Broadcom Hits All-Time High $419.91: Why It's Picking Up Where Nvidia Left Off

Broadcom (AVGO) surged to an intraday record of $419.91 on May 25, 2026, pushing its market cap past $1.9 trillion for the first time. With TSMC's Q2 guidance raised and every Mag 7 AI chip running through Broadcom's design shop, the "stealth Nvidia" thesis just got validated again.

Broadcom AVGO hits all-time high $419 as AI hardware repricing accelerates
TSMC's Q2 earnings revision validates the "stealth Nvidia" thesis — again.

TL;DR

On May 25, 2026, Broadcom (AVGO) hit an intraday all-time high of $419.91 (low: $410.21), crossing a $1.9 trillion market cap for the first time. The immediate catalyst: TSMC's May 23 guidance raise — which confirmed the "stealth Nvidia" thesis the market has been building around Broadcom.

  • Intraday high $419.91, low $410.21 (May 25, 2026)
  • Market cap $1.9T — closing in on TSMC's $2.0T
  • Core thesis: Google TPU, Meta MTIA, and Apple's custom AI silicon are all Broadcom-designed ASICs
  • TSMC Q2 revenue guidance of $39.0–40.2B (vs. Q1's $35.7B) implies Broadcom's foundry orders are moving up in lockstep

On May 25, 2026, Broadcom (AVGO) hit an intraday all-time high of $419.91 — with a session low of $410.21 — pushing its market cap above $1.9 trillion for the first time. That puts it within striking distance of TSMC's $2.0 trillion and makes Broadcom the largest semiconductor company in the US market outside of Nvidia ($5.2T).

The proximate catalyst was TSMC's May 23 guidance raise, which handed Broadcom's "stealth Nvidia" thesis its latest round of market validation.

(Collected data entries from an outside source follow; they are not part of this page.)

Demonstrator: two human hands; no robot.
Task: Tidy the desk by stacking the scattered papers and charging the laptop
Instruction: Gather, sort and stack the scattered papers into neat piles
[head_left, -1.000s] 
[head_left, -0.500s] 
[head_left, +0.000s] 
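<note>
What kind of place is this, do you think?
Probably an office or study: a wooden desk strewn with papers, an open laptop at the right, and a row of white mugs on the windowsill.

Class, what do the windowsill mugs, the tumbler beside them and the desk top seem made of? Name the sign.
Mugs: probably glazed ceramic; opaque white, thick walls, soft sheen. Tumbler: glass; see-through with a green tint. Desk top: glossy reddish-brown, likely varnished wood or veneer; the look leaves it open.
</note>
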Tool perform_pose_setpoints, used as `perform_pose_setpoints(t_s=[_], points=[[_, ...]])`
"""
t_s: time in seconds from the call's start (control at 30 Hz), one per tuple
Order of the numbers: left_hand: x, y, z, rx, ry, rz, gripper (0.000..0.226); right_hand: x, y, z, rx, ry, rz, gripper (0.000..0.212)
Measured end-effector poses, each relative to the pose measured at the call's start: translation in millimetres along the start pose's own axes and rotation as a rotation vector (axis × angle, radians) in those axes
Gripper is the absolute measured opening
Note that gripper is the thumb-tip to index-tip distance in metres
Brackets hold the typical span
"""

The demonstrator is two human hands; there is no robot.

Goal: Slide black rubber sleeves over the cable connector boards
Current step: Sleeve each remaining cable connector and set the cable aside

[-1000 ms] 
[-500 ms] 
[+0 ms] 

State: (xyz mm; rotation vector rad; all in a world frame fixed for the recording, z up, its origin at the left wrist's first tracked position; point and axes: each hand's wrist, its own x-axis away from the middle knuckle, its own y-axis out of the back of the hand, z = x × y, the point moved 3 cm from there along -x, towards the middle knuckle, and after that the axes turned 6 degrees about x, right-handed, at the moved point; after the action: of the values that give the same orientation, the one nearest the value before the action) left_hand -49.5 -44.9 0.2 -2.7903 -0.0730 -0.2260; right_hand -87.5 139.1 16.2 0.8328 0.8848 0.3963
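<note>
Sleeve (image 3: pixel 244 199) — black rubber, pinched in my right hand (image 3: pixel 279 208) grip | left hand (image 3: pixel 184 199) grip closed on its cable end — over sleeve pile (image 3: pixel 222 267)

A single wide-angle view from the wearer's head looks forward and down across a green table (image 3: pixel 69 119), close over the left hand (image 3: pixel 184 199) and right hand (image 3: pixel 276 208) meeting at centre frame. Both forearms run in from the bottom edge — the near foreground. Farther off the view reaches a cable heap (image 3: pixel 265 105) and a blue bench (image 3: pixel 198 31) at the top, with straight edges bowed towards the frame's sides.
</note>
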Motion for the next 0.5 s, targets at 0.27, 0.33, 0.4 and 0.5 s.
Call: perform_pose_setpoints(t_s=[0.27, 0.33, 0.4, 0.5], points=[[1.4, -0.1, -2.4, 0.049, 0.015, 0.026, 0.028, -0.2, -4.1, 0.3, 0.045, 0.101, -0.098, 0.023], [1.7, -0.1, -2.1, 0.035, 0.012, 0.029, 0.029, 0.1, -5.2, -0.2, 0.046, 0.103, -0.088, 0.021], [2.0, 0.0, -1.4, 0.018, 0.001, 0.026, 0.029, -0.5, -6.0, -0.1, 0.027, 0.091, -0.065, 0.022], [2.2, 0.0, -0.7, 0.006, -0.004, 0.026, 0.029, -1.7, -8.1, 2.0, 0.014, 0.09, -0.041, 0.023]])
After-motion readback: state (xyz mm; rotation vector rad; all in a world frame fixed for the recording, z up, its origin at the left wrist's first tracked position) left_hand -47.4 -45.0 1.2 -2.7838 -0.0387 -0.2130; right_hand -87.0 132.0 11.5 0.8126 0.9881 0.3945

This piece covers three things: how AVGO got to $419, what the "stealth Nvidia" label actually means in terms of real business, and how Broadcom stacks up against Nvidia right now.

How AVGO Got to $419 on May 25

Broadcom climbed roughly 10% in under two weeks — from around $380 in early May to the $419.91 intraday high on May 25 — on the back of several catalysts stacking up simultaneously.

First, TSMC's April 17 earnings. Net income rose 58% YoY, with CEO C.C. Wei calling AI chip demand "very strong" and flagging the need to accelerate capacity buildout. That has direct read-through to Broadcom: virtually all of Broadcom's most advanced chips — Google TPUs, Meta's MTIA, Apple's networking silicon — are manufactured by TSMC.

Second, TSMC's May 23 Q2 guidance raise. Revenue guidance came in at $39.0–40.2B, up from Q1's $35.7B. The market broadly read a meaningful portion of that incremental capacity as earmarked for Broadcom's customers — Google's next-gen TPU in particular.

Third, ASML's concurrent upward revision to its full-year 2026 guidance — a signal that equipment orders for the next wave of capacity expansion have already been placed, locking in 2027 buildout. Broadcom sits squarely in the path of that expansion.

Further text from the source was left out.